Avoid having conversations with people who won’t listen to what you have to say. Seek out feedback/opinions of those you trust, and be unafraid to express your views. You have to be willing to share your views on a topic without inhibition and be unafraid to be proven “wrong”. In fact, you should look forward to being proven wrong because you care more about seeking the truth than being right.
When it comes to arguing with those outside your trusted network, I concur with Charlie Munger’s view:
I never allow myself to have an opinion on anything that I don’t know the other side’s argument better than they do.
Never be afraid to change your mind. There is nothing wrong with having strong opinions about things as long as you are open to changing them.
When arguing, try to steer clear of labels. For instance, you might be liberal in some things and conservative in others.
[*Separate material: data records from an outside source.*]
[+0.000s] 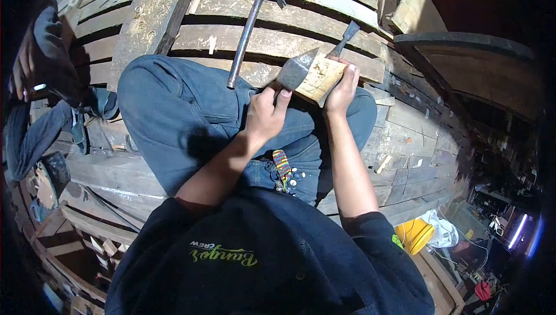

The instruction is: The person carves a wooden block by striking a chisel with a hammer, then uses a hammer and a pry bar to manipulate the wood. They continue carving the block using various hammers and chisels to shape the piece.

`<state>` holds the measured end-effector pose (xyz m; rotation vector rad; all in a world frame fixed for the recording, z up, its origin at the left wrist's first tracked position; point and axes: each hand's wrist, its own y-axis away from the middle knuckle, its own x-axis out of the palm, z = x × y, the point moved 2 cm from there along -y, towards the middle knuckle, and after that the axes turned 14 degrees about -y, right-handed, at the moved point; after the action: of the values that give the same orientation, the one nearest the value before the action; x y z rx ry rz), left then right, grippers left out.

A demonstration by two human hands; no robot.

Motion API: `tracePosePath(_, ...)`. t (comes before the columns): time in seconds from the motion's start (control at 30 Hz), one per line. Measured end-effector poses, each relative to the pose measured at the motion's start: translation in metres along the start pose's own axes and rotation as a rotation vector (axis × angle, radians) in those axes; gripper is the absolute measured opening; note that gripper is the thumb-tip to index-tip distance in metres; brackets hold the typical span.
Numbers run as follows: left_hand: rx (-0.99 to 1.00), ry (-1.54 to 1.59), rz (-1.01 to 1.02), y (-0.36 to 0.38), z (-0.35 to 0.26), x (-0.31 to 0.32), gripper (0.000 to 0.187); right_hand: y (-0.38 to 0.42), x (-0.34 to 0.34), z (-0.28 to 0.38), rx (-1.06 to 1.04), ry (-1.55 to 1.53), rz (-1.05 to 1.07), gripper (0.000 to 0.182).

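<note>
My left hand [267, 112] is closed at the lower left of a wooden block [318, 76], thumb on its dark grey, pointed end. The block's other face is pale, freshly cut wood with dark marks. My right hand [343, 90] grips the block's right side, thumb along its edge. Just beyond those fingers a chisel [347, 37] sticks out, flat blade up; its handle is hidden behind the block and hand. A claw hammer [249, 31] lies on the slats in front of me, its handle end by my knee.
Wood shavings [156, 11] and offcuts lie on the slatted planks [260, 43]. Another person's hand [24, 69] shows at the far left. A yellow container [416, 235] stands at lower right. Wooden shelving [475, 66] rises along the right.
</note>
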<state>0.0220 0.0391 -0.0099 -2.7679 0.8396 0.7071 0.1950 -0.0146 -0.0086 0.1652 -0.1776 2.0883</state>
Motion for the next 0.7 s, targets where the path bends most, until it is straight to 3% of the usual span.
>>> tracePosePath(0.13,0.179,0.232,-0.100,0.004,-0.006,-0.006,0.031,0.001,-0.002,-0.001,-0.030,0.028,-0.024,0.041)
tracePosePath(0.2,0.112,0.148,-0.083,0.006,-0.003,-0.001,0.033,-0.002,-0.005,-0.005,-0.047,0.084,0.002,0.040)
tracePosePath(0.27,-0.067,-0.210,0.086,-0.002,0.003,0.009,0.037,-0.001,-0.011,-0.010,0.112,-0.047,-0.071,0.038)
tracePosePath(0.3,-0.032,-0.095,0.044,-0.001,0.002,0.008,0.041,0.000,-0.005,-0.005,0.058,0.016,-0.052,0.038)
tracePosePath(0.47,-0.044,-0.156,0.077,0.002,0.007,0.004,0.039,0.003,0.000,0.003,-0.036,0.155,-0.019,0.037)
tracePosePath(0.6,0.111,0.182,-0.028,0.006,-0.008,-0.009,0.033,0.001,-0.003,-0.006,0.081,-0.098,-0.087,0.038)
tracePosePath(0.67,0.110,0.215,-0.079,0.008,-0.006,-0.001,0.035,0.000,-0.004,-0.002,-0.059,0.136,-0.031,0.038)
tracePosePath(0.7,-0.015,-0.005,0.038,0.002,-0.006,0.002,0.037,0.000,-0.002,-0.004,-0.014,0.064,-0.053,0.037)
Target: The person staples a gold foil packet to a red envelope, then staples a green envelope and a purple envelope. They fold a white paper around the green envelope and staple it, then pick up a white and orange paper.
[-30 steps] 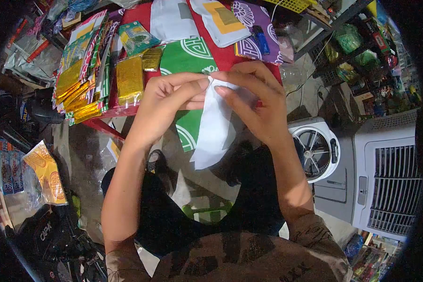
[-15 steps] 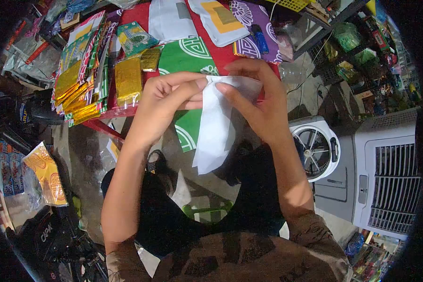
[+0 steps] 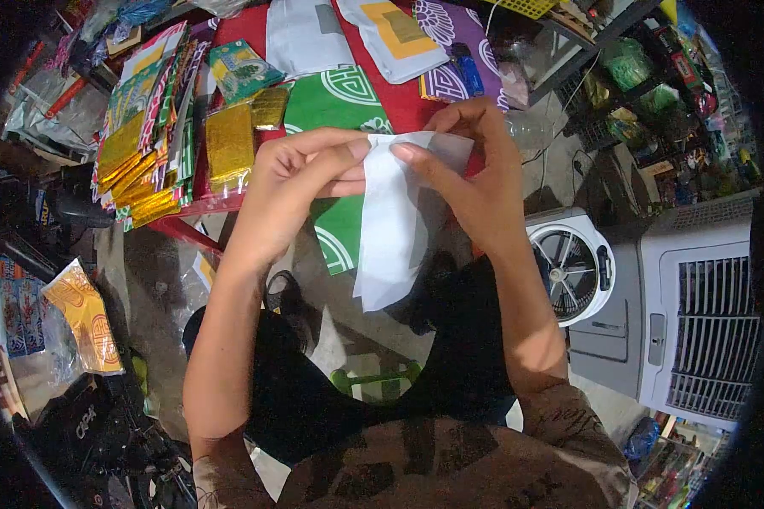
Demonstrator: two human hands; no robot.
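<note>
White thin paper point(image 3: 388, 229) hangs down between my two hands, its top edge near the red table's front. My left hand point(image 3: 310, 174) pinches its upper left corner between thumb and fingers. With the thumb on its front near the top, my right hand point(image 3: 471, 165) holds the paper too; some of those fingers are behind the sheet. A see-through part of the sheet reaches right toward my right palm. Behind the paper lies a green patterned sheet point(image 3: 335, 97), which hangs over the table edge.
On the red table point(image 3: 259, 27) are a stack of colourful packets point(image 3: 148, 110), gold packets point(image 3: 231, 142), white sheets point(image 3: 307, 38) and a purple patterned piece point(image 3: 458, 30). A fan point(image 3: 560, 276) and a grey-white appliance point(image 3: 705, 322) stand at right.
The white paper hangs flatter and straighter, its lower folds smoothed. My right hand's fingers have lifted and shifted slightly; my left hand has hardly moved.
</note>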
Slapping a label onto yourself (or others) never helps.
You have to listen first and understand the other person’s perspective. Otherwise, you would both be vying for each other’s attention at the same time. The truth is we care more about being understood by others rather than being agreed or disagreed with. You want to reinforce their basic argument while making note of the strongest part of their argument. This provides a better canvas for the two of you to engage in a healthy discussion. It gives people the necessary space and freedom to respond in a non-threatening manner as their ideas are being listened to, understood, and maybe even expressed in a better way than they would have been able to do. Of course, this is easier said than done.
When it’s evident that the argument is not being understood, we need to be patient while we seek to find another way to explain things rather than increase our volume, which is pointless. It’s also easy to drift into other areas while arguing. Be aware of that.
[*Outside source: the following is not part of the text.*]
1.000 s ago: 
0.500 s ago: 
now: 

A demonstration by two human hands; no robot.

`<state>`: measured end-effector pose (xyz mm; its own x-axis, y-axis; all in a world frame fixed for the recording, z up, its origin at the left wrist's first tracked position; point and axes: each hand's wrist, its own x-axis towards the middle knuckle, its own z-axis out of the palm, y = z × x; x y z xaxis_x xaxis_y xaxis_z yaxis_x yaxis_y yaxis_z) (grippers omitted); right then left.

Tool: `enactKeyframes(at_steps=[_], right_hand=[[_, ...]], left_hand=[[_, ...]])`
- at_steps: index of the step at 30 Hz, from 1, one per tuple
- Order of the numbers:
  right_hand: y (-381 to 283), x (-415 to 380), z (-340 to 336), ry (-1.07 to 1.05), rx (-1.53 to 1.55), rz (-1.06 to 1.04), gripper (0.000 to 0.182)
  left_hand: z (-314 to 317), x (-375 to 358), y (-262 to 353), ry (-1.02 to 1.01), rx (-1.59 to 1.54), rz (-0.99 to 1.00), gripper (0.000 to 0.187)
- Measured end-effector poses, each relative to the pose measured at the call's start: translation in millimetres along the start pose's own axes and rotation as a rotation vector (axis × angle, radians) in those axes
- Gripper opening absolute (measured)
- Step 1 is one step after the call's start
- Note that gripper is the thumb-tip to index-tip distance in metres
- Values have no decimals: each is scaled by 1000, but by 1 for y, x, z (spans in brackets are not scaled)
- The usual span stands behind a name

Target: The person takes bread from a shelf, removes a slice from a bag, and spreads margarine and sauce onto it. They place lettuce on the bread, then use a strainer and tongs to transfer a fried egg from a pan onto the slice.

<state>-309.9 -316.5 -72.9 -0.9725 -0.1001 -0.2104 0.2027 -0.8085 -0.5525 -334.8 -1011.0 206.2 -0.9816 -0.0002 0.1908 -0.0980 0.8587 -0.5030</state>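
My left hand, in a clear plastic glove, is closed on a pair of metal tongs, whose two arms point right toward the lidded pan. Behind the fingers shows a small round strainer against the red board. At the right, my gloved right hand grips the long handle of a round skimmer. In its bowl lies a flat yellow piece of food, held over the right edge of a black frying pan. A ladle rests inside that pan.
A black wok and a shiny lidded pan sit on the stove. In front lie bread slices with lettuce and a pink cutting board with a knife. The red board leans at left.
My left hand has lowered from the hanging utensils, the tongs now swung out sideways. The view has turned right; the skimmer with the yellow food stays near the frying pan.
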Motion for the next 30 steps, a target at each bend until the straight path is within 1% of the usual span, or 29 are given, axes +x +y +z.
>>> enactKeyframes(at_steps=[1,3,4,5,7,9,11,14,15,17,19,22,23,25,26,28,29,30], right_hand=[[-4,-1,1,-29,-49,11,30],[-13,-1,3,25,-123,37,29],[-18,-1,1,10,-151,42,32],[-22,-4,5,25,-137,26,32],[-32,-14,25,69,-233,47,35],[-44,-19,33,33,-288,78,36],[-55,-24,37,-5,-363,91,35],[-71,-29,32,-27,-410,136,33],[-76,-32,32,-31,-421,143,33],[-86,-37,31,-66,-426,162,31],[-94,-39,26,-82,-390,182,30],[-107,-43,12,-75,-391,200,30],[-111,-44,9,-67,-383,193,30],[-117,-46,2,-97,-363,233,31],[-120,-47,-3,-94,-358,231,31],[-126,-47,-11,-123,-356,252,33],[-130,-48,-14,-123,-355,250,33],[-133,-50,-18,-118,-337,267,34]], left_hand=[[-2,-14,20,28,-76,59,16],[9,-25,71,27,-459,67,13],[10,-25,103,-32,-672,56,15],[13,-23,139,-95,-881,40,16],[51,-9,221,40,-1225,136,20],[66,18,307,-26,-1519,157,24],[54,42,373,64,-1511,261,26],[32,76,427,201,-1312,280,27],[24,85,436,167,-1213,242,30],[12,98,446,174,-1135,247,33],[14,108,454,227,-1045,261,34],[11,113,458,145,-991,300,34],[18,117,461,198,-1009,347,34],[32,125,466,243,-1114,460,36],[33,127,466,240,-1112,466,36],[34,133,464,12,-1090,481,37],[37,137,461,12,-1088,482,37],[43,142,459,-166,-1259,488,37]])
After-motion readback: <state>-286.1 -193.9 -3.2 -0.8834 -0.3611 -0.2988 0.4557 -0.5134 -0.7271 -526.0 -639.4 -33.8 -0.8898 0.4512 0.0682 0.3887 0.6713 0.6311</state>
There are also ways of disagreeing with others in a healthier way. Here is what I wrote in that draft:
Play the devil’s advocate. Argue for and against your idea and have the other person do the same. Then, compare and contrast.
Avoid shying away from having constructive discussions.
The thing is we are so afraid of having conflicts in our relationships and in our organizations that we run away from them because we don’t know how to constructively manage our thinking. We want to avoid having arguments, avoid potential confrontations because it’s easier to keep the status quo than to challenge it; we might even take pride in our non-confrontational status [I know I have in the past].
An argument is not about “winning”, but about finding the truth. It’s not about being right as much as it’s about being understood and gaining clarity. It’s about having the freedom to express your ideas in a safe environment with those you trust and respect. You and the person you’re talking to aren’t on opposite sides — you’re on the same side trying to make sense of it all.